§ Problem details:
Take every line from the data that has the word "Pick" in it.

§ Data records:
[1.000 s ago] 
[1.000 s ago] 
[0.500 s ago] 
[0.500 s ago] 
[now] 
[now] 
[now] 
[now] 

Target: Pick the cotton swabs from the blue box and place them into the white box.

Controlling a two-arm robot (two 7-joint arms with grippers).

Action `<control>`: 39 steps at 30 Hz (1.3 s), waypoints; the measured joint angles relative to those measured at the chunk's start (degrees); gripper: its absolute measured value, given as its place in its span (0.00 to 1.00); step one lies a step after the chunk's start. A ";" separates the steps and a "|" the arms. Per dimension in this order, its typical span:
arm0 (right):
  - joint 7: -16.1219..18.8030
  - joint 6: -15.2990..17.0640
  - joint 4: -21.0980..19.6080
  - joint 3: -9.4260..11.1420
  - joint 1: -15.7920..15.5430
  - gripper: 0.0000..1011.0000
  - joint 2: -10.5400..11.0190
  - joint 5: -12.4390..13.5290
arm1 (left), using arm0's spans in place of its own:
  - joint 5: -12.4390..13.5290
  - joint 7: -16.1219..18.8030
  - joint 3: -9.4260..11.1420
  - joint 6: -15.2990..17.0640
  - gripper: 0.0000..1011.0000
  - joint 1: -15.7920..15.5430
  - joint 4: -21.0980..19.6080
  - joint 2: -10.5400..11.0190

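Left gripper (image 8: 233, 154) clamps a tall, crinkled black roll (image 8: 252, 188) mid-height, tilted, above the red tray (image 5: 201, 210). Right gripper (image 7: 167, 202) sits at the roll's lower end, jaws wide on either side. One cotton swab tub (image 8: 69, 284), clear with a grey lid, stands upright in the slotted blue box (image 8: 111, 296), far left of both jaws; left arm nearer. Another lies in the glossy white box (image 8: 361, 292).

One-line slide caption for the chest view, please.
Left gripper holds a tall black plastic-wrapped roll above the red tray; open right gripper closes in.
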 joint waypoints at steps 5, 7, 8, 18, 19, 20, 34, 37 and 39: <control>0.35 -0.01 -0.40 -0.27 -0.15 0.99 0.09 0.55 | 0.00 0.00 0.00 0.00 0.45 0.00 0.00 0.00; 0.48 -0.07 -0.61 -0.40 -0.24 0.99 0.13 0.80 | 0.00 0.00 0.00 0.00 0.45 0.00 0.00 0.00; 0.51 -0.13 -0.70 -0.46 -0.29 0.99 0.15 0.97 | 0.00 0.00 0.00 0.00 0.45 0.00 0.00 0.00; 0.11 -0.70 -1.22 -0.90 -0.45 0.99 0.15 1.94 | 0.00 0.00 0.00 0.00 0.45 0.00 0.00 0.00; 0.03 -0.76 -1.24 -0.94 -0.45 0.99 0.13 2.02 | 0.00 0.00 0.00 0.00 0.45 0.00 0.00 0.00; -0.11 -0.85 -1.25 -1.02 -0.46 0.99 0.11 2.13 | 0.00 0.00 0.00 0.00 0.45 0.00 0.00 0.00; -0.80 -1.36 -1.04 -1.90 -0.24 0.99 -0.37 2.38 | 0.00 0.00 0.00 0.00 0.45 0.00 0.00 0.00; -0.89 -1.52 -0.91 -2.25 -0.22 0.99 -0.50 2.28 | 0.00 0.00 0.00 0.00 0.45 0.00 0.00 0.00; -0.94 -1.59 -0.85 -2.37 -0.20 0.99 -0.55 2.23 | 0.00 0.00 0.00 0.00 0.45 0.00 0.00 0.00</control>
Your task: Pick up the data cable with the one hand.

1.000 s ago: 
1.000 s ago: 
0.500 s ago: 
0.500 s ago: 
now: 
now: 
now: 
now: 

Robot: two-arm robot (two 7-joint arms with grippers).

§ Result below:
Target: Pick the cotton swabs from the blue box and place them into the white box.
Your task: Pick up the data cable with the one hand.

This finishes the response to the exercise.